= Mary Towneley Loop =

47-mile circular footpath in north England

The Mary Towneley Loop is a 47 mi circular route that forms part of the Pennine Bridleway National Trail, along the borders of Lancashire and Yorkshire. The loop was opened in 2002, the first section of the Pennine Bridleway.

It is named in memory of Mary, Lady Towneley, who drew attention to the poor state of England's bridleways and the need for a long-distance route for horse-riders by riding with two friends in September 1986 from Hexham in Northumberland to Ashbourne in Derbyshire. She died in 2001.

The route joins the main Pennine Bridleway at two points, one near the village of Summit between Littleborough and Todmorden, and one just east of Worsthorne. Heading west from Summit the Loop climbs to Top of Leach at 474 m. The trail then passes through the town of Waterfoot in the Rossendale Valley and follows new tracks via Lumb before entering the Cliviger Gorge and then climbing up to the Long Causeway. It then heads north to rejoin the main Pennine Bridleway just east of Worsthorne. The Loop then follows the main route to enter West Yorkshire at Widdop, crosses Heptonstall Moor and drops down to cross the Calder Valley just west of the town of Hebden Bridge. The trail passes the villages of Mankinholes and Bottomley to return to Summit.

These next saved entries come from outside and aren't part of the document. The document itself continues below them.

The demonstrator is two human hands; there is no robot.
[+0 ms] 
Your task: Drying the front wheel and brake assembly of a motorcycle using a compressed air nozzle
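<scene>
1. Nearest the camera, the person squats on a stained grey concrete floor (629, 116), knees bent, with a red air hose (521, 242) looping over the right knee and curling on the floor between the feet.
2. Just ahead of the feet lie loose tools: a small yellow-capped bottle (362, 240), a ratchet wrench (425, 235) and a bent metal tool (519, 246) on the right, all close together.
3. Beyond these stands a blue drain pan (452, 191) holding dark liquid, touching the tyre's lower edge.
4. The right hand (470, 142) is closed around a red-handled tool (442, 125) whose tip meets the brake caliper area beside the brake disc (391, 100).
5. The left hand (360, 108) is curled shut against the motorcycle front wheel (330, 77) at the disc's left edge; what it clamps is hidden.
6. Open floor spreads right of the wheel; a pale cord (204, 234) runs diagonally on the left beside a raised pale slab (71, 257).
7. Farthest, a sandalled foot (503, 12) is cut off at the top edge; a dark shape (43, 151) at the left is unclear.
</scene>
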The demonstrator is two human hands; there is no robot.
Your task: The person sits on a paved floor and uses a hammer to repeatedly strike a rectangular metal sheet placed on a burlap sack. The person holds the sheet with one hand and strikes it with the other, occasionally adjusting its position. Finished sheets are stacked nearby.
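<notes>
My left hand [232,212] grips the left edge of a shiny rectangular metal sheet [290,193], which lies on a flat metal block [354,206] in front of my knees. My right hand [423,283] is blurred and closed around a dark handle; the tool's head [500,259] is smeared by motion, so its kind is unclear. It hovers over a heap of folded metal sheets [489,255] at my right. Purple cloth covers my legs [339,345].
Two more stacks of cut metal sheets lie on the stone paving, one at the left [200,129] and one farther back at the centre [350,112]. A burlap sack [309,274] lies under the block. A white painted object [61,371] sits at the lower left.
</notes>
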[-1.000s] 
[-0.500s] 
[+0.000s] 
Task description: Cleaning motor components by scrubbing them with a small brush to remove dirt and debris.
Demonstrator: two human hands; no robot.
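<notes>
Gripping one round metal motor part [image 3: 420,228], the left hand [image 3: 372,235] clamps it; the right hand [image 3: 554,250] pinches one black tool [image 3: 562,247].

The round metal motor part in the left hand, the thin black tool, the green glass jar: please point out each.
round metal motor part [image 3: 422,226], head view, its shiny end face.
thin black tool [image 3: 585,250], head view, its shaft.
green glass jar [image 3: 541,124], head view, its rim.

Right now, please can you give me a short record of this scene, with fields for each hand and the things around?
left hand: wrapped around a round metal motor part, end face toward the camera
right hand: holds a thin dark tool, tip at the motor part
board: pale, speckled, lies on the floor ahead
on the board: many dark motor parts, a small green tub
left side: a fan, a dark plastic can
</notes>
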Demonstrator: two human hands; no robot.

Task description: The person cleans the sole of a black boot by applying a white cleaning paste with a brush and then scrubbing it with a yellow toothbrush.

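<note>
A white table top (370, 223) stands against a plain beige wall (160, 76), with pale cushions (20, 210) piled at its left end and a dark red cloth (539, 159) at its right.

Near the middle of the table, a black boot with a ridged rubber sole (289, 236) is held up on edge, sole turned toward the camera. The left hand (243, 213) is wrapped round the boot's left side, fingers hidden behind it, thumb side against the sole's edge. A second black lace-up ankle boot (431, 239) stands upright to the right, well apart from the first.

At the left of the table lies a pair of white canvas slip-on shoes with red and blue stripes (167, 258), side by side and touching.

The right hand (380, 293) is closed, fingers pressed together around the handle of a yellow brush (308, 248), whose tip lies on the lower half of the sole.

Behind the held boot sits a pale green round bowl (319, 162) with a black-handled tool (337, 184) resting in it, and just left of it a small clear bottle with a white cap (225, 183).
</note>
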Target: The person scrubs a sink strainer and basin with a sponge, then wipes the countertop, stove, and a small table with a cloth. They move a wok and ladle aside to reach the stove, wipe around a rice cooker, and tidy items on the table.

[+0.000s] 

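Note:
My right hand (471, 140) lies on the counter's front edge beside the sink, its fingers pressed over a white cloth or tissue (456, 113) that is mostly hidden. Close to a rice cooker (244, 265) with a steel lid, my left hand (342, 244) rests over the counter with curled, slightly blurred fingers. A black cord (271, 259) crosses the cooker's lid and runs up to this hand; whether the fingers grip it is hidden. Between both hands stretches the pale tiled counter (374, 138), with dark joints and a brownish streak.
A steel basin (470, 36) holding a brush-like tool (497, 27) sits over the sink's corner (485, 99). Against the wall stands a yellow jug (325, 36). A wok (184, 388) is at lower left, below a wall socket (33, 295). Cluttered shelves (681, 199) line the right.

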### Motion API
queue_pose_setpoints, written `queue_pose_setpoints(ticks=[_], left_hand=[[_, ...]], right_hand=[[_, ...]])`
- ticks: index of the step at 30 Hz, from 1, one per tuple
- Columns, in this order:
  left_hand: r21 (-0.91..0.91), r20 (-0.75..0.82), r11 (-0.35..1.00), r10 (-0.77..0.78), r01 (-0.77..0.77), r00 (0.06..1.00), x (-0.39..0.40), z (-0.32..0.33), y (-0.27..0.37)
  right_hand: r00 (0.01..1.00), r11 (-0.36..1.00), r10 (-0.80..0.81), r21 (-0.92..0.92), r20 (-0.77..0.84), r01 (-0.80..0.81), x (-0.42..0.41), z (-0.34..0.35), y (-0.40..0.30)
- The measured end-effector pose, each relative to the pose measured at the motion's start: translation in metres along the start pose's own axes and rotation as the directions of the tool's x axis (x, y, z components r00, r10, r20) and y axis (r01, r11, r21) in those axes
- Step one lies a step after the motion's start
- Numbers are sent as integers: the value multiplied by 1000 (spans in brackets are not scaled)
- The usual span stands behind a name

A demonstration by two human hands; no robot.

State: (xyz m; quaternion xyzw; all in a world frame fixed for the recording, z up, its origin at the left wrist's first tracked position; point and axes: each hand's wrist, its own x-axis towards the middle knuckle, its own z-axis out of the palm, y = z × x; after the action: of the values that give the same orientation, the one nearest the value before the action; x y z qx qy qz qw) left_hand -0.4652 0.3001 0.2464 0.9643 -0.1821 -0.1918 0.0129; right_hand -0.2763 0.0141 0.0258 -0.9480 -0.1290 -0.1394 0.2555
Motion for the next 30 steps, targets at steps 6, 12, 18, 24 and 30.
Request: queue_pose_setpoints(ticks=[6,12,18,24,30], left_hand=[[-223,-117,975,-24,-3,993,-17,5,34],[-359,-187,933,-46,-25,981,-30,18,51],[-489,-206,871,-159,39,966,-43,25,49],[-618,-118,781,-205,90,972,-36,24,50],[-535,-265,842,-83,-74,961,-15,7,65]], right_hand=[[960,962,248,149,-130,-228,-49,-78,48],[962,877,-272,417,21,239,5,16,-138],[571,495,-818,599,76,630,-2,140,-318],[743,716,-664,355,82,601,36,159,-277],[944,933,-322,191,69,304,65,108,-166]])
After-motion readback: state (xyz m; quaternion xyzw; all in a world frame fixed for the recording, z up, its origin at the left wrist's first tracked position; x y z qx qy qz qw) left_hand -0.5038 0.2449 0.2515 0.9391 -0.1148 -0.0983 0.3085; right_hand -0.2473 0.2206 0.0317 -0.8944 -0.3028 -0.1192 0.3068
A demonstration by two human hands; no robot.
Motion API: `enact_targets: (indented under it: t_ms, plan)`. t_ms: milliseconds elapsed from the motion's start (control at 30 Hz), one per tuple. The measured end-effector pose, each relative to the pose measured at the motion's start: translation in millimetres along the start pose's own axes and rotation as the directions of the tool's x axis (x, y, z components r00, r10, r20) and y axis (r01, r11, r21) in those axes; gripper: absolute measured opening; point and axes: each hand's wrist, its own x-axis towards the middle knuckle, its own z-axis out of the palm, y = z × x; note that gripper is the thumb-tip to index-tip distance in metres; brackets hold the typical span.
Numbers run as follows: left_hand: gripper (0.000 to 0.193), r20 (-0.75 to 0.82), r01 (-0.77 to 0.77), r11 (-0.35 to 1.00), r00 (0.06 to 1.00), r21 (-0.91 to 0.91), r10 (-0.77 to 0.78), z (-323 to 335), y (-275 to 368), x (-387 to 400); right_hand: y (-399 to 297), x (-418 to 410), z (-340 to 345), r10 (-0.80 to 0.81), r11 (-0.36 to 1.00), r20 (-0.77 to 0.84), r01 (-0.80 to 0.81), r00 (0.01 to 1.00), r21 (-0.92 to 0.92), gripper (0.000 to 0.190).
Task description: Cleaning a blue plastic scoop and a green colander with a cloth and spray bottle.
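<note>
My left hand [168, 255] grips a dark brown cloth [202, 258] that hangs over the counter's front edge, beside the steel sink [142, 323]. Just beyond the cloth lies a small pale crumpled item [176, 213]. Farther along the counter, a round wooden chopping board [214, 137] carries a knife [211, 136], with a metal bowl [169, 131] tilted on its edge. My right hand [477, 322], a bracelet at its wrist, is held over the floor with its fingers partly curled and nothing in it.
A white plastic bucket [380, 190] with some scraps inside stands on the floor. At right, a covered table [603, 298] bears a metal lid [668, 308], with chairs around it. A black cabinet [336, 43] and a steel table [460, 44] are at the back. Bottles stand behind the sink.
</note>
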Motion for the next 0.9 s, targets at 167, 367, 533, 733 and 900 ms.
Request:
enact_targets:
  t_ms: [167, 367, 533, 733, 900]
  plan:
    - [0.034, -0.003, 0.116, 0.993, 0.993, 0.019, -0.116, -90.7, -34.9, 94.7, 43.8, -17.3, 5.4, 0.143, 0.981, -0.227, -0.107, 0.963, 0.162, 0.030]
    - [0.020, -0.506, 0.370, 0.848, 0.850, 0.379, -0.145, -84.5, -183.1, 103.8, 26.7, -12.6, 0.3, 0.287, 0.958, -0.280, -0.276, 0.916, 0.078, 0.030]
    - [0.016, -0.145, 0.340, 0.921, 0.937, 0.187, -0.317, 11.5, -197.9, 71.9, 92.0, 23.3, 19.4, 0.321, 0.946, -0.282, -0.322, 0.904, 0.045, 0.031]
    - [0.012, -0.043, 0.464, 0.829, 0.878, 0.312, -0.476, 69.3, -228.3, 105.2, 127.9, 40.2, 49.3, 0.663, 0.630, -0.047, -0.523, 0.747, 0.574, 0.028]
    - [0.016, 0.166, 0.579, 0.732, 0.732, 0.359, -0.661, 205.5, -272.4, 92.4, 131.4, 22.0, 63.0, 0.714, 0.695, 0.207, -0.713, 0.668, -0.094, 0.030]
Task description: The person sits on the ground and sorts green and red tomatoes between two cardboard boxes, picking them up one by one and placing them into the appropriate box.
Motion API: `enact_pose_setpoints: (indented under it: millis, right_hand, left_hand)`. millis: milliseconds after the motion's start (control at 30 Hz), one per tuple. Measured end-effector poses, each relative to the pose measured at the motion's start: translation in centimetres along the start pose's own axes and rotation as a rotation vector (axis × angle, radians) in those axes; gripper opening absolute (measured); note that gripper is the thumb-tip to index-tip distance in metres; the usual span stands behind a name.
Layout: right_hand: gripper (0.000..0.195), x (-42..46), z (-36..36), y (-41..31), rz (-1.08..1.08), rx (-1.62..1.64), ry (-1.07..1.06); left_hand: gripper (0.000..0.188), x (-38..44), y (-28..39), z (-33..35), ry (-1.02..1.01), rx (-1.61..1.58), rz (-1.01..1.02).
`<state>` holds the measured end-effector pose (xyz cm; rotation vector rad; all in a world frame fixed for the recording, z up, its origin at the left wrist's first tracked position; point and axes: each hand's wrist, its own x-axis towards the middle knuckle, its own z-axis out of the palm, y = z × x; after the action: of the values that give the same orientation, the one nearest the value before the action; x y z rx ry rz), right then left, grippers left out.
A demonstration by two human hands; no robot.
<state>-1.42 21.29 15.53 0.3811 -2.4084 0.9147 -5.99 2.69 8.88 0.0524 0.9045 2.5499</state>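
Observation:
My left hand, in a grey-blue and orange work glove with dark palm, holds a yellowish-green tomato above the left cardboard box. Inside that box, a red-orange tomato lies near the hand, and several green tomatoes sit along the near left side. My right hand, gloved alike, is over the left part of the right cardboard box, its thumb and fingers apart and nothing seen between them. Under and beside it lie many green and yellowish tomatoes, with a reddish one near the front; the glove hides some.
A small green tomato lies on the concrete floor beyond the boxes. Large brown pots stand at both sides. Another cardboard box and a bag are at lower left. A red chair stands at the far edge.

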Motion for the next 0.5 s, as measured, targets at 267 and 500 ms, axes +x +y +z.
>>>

An annual relay race, organized by Rossendale Harriers, took place in late January or early February until 2011. Teams consisting of five pairs of runners race over five relay legs completed the entire 47 miles and 6,400 feet of ascent of the loop, clockwise from Fearns Sports College in Stacksteads. The last race in 2011 took place on 30 January and hosted 109 teams, 1,090 individual runners from clubs across the north of England, and was won by Salford Harriers.